YOUR GOAL:
In the listing that follows, tally the lines containing "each"; give the count and nothing more.

SOURCE DATA:
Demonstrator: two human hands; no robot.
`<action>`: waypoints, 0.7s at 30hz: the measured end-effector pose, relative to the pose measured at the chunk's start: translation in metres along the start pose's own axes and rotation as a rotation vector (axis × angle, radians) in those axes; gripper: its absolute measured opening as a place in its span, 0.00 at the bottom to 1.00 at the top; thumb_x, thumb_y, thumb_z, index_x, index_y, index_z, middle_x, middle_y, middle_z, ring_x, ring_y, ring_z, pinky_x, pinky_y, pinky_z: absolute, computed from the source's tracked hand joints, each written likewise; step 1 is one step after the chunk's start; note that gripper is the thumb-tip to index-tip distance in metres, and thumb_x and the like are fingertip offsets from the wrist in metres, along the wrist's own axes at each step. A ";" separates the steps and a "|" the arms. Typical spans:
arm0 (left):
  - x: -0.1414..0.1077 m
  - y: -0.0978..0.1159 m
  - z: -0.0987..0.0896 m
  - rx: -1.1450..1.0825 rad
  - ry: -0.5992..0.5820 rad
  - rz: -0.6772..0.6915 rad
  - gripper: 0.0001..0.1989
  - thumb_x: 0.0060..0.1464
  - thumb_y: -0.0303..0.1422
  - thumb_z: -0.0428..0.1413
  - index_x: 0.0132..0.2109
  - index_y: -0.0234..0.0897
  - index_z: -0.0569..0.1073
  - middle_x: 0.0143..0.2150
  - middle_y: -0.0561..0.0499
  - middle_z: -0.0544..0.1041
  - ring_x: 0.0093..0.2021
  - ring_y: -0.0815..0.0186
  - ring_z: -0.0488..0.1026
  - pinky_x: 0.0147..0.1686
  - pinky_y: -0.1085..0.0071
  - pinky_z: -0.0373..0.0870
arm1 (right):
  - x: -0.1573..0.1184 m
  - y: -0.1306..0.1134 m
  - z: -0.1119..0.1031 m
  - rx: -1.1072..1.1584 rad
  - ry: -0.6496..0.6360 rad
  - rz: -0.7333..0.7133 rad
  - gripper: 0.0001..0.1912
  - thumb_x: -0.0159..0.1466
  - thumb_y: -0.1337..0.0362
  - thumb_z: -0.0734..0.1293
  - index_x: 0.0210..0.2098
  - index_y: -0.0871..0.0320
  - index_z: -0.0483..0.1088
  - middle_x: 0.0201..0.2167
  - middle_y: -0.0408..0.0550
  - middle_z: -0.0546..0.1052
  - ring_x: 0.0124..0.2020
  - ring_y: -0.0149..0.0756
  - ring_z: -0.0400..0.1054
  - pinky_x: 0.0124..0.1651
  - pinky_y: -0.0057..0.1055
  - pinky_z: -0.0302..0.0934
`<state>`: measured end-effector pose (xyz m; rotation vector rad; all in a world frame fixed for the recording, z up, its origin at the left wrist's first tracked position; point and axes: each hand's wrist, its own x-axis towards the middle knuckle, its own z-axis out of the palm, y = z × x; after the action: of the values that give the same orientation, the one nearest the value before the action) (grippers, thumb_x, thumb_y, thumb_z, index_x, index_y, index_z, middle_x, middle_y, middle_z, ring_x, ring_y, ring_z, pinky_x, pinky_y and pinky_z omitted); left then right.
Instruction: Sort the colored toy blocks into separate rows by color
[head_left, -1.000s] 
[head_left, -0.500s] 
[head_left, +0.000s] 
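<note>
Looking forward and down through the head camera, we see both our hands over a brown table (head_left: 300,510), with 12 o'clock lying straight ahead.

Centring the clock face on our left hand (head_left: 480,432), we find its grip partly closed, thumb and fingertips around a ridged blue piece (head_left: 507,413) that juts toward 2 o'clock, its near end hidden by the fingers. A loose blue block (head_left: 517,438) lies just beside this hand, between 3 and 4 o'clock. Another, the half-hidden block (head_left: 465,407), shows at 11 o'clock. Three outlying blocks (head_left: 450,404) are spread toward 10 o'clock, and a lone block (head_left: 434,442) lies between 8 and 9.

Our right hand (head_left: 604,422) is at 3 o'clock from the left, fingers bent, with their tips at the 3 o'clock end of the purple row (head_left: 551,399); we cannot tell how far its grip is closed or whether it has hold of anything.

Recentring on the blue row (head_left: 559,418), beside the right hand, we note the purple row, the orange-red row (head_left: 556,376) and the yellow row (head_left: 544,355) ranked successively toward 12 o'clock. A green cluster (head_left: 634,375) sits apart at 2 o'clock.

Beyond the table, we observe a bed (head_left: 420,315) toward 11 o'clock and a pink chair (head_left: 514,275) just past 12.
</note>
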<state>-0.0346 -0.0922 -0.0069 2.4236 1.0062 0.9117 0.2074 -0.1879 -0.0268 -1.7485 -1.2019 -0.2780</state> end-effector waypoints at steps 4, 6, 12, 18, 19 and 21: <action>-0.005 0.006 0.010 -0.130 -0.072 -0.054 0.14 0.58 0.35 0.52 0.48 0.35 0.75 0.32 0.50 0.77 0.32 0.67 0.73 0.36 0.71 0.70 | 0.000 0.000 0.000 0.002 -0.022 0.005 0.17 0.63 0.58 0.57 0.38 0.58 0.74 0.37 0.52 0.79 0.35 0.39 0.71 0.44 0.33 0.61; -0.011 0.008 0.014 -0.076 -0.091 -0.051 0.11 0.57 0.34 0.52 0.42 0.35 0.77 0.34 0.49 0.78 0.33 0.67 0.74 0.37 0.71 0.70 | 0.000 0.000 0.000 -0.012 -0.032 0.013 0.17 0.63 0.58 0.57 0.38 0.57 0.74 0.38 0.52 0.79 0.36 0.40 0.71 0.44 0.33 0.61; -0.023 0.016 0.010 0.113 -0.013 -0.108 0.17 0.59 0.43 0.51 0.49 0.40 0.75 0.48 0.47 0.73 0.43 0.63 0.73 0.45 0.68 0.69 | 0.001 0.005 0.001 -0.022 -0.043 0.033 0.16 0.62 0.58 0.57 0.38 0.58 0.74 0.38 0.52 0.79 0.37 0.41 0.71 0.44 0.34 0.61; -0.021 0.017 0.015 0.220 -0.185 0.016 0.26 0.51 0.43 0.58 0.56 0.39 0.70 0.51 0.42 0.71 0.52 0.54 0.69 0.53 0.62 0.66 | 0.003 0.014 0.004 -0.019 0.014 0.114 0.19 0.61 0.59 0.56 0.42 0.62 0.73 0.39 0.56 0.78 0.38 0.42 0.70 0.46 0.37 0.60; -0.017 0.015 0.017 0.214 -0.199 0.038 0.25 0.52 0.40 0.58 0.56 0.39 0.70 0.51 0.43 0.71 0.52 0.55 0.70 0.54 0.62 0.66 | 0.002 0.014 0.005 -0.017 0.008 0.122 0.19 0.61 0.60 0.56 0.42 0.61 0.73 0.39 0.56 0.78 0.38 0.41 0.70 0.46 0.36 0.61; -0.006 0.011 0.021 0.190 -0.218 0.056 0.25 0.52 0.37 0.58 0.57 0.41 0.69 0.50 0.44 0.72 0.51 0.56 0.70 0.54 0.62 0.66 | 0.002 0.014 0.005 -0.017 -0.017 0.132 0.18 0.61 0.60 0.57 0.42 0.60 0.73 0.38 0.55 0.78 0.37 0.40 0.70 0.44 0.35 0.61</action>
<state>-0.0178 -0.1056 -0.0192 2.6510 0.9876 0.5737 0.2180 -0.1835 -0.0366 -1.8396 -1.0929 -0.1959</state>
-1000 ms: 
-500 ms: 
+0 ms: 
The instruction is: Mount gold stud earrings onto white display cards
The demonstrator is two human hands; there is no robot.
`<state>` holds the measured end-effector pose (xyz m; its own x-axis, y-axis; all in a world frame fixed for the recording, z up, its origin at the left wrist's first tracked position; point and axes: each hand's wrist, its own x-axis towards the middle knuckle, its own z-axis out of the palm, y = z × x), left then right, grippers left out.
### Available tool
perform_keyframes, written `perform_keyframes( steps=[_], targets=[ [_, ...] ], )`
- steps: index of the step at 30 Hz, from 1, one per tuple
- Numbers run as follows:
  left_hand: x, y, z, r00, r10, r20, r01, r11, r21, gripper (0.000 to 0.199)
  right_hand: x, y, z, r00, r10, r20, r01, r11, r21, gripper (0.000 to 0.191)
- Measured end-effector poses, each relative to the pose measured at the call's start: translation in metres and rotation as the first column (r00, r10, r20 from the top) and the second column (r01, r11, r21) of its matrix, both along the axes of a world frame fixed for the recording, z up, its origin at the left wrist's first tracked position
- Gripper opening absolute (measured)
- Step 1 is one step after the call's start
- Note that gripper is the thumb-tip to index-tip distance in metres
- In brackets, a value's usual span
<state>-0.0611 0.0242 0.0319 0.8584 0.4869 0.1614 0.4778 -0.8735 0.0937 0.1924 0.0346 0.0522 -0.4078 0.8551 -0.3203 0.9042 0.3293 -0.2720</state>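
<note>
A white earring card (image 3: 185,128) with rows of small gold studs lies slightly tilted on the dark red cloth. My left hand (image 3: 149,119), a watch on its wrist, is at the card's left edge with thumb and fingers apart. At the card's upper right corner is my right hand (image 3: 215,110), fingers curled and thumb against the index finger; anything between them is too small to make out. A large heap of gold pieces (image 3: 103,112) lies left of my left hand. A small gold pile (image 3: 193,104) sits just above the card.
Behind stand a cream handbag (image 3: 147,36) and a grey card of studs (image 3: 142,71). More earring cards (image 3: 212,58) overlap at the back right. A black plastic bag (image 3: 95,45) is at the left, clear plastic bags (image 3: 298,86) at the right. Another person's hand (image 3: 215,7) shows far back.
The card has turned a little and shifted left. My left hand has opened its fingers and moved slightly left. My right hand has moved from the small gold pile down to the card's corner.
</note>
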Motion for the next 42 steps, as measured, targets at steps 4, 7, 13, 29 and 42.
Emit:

ANSWER BOX:
4